僕の問い掛けに、ララノアがぼそぼそ小さな声で話し始めた。


「へ、部屋に……忘れ……物……」

「忘れ物?」


急に何の話だろうか?


「宿屋の……部屋……に……」


つまり、今になって急に、宿屋の部屋に何かを忘れてきたのを思い出した?

若干場違いなララノアの発言に、思わず笑みがこぼれ出た。


「いいよ、取っておいで。待っているから」


しかしララノアは掴んだ袖を離さない。


「あの……奴隷……だけだと……部屋に……」


う~ん、奴隷だけだと、宿の部屋に入れてもらえない、とか?


「分かったよ。でもちょっと待ってね」


僕は、近くで城壁の外に視線を向けながら、シードルさん達と言葉を交わしているユーリヤさんに呼びかけた。


「すみません、ちょっと宿屋の部屋、見に行ってきてもいいですか?」


ユーリヤさんが、こちらに顔を向けて来た。


「どうしました?」

「実はララノアが忘れ物をしてきたらしくて」

「分かりました。今のところ、特にタカシ殿の手をわずらわせるような状況でもありませんし」

「出来るだけ急いで帰ってきますね」


そしてララノアに声を掛けた。


「じゃあ行こうか」


そのまま歩き出そうとすると、またすぐにララノアに袖を引かれた。

彼女が囁いてきた。


「私……だけ……」

「君だけ?」

「あの……他の……方は……ここに……」


振り返ると当然ながら、ターリ・ナハとアルラトゥの二人も僕等について来ようとしている。
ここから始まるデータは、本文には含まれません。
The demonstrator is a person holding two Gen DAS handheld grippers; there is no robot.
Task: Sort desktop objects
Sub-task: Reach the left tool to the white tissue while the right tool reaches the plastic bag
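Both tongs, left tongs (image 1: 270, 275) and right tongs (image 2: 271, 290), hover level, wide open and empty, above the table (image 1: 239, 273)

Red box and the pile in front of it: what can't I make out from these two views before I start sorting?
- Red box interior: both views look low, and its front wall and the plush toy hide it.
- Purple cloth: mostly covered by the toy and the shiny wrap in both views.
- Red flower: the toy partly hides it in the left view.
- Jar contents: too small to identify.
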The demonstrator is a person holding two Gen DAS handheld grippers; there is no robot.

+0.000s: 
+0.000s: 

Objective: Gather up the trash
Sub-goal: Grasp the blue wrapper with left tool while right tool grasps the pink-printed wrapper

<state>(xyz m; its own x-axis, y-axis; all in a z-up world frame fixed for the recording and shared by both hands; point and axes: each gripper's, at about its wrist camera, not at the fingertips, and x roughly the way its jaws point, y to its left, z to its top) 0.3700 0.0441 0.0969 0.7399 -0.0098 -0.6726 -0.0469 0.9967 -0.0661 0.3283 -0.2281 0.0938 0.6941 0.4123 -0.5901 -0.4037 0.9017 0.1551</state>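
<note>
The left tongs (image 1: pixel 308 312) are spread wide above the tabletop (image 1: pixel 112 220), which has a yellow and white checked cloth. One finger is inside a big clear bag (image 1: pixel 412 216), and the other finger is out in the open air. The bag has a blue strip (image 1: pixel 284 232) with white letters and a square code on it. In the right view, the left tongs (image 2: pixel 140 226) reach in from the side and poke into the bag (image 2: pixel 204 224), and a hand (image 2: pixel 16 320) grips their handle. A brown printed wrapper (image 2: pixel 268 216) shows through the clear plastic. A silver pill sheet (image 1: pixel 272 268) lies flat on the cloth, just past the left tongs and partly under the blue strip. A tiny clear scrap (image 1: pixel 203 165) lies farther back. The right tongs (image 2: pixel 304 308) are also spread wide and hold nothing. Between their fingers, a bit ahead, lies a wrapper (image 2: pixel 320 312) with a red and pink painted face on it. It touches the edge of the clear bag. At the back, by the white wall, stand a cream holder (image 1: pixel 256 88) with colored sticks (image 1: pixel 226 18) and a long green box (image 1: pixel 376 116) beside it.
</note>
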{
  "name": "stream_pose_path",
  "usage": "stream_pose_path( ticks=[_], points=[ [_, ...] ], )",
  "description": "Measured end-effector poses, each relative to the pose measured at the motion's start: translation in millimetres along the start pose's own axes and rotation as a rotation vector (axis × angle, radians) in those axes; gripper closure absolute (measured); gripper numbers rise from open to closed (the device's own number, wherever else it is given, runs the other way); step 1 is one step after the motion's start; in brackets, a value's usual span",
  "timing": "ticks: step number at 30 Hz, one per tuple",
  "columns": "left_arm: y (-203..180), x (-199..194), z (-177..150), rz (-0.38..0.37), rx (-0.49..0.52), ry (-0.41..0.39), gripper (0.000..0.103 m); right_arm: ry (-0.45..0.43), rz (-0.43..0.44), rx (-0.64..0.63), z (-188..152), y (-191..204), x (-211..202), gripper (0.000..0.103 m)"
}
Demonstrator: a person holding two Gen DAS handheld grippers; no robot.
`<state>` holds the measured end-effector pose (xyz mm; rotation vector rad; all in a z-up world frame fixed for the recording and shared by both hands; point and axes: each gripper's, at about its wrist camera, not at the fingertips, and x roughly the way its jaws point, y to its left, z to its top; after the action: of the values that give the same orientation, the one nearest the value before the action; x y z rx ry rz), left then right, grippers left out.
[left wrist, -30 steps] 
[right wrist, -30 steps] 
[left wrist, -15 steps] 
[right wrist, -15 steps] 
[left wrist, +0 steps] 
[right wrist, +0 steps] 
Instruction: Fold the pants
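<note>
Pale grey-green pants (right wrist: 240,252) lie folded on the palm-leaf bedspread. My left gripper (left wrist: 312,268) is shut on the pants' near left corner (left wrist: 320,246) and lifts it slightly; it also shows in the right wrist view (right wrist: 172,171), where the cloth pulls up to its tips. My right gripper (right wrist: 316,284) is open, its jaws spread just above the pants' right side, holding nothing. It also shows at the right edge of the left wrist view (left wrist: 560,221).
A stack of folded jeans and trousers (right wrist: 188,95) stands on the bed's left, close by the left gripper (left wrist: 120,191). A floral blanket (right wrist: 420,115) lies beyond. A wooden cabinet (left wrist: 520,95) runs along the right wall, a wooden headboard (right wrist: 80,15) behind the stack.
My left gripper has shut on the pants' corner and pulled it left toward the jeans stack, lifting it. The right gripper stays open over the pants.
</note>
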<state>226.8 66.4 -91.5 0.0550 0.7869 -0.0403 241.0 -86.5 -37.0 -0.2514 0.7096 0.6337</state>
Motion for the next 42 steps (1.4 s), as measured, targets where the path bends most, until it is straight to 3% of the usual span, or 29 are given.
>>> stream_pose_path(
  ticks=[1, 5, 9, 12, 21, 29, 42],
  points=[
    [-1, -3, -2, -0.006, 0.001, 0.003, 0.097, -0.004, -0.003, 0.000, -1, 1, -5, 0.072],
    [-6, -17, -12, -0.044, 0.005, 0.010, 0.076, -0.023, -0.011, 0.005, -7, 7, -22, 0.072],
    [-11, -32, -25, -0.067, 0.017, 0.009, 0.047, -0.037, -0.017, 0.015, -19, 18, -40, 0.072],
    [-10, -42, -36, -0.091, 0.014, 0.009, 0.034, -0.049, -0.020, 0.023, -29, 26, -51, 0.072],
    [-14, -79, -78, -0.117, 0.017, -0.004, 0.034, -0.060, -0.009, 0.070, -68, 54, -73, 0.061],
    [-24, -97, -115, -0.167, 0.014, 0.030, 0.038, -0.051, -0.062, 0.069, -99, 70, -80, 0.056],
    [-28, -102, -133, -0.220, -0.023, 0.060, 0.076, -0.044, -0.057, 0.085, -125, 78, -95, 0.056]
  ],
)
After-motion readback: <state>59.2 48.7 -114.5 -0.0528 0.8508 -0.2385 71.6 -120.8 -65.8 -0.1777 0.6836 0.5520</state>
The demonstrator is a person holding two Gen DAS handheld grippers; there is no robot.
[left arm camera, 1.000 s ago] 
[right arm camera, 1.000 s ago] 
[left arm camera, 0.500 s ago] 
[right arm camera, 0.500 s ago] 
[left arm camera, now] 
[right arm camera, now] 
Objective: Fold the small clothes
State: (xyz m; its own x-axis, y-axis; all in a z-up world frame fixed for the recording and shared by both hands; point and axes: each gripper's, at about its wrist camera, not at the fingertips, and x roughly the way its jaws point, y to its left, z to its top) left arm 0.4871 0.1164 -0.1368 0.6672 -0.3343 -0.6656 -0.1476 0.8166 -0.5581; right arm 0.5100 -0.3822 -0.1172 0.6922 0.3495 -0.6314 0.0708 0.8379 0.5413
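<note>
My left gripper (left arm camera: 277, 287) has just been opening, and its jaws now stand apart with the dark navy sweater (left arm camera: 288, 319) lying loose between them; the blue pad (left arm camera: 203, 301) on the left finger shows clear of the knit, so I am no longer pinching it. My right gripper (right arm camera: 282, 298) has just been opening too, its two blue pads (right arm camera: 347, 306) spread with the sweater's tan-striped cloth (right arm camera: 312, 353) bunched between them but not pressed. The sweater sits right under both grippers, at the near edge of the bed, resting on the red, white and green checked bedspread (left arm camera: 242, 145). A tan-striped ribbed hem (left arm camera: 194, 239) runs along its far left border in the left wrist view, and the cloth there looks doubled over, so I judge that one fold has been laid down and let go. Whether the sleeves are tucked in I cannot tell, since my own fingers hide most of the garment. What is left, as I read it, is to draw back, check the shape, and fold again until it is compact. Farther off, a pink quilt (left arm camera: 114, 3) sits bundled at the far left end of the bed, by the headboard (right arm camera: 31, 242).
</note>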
ララノア的には、僕は仕方が無いにしても、他の二人をわざわざ自分の用事に付き合わせるのは申し訳ない、とか思っている?


僕は二人に声を掛けた。


「ここで待っていて。すぐに帰って来るから」

「分かりました」

「かしこまりました。お気を付けて」


二人に見送られ、僕とララノアは改めて、昨晩宿泊した宿屋に向けて歩き出した。